If OK'd by the Senate, she will be
the first Asian American
female general


By Gregg K. Kakesako
Star-Bulletin

They met in law school nearly three decades ago.

He was on leave from the Army, studying to become a military lawyer. She was fresh from college with a bachelor's degree in theater and a master's in drama.

"The Army offered us the opportunity to pursue a career together," said Coral Wong Pietsch.

"It gave us a chance to practice law together."

Mug shot Today, she is on her way to becoming the first woman chief judge of the U.S. Army Legal Services Agency and the first Asian American female general.

Pietsch recalls that when she joined the Army as a lawyer in 1974, fresh out of Catholic University, there were 1,400 attorneys in the Judge Advocate General's Corps.

"Twenty of them were women and three were married couples," she said.

The Army and being a lawyer "presented great opportunities and great challenges," she said.
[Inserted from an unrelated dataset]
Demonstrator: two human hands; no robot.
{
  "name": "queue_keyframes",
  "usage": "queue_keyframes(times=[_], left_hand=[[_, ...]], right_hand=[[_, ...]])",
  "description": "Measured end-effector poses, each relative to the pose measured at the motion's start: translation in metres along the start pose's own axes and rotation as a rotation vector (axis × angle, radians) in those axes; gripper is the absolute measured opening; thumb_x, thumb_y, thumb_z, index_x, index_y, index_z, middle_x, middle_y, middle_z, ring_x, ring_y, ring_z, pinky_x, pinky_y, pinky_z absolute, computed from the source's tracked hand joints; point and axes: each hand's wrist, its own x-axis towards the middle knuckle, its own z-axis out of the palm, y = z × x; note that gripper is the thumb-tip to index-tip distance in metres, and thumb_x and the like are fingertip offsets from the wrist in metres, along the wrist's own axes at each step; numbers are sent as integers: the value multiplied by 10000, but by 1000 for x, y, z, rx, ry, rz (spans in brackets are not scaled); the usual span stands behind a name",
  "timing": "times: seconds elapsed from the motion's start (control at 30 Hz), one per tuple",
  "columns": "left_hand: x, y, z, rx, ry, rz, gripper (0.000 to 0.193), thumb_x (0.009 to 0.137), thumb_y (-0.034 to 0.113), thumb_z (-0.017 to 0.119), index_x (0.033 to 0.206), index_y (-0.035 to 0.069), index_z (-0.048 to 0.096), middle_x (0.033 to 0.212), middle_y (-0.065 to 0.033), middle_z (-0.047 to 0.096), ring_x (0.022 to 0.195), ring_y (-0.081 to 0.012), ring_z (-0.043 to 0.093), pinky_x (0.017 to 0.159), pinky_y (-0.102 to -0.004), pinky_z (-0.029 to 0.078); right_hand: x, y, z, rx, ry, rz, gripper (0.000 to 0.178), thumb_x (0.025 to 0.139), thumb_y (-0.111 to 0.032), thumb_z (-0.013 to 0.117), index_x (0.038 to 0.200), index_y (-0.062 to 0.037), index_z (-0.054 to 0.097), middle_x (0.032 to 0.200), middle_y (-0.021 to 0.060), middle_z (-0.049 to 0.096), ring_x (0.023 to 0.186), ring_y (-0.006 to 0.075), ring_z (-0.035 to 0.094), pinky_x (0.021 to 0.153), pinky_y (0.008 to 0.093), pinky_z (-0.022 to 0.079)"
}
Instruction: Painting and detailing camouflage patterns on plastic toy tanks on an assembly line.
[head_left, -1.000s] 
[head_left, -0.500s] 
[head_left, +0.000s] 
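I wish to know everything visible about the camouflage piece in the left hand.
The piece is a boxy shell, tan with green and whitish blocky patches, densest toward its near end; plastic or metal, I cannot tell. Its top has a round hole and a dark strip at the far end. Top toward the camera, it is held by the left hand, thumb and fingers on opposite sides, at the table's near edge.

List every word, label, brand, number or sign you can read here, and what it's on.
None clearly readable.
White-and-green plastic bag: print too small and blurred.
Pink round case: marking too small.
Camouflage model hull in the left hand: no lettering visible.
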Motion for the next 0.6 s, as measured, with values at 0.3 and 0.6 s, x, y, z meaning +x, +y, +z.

She was born in Waterloo, Iowa, where her father emigrated from Canton to start a Chinese restaurant.

"He met my mother there and that is where I was born."

After receiving a bachelor's degree from College of St. Teresa, Pietsch went to Marquette University, where she received a master's degree.

She had been an Army lawyer in South Korea and at Fort Shafter before she left active duty in 1980 and joined the Army Reserve here.

After leaving the Army, Pietsch went to work as a deputy attorney general from 1980 to 1986. She returned to the Army to work as a civilian lawyer at Fort Shafter while still maintaining her military obligation as a Army Reservist.

In May 2000, she was assigned as chief judge in the Army Reserve, supervising a staff of attorneys whose area of expertise includes administrative law, contract law, environmental law, ethics, fiscal law, operational law, and personnel and labor law for an Army command spanning half the world.

In her spare time, she and her husband, James, who retired as a colonel in the Army Reserve last year, enjoy running and rebuilding a stately old Pacific Heights home.

Her nomination to the rank of brigadier general was announced this week by Defense Secretary Donald Rumsfeld. It is subject to Senate confirmation.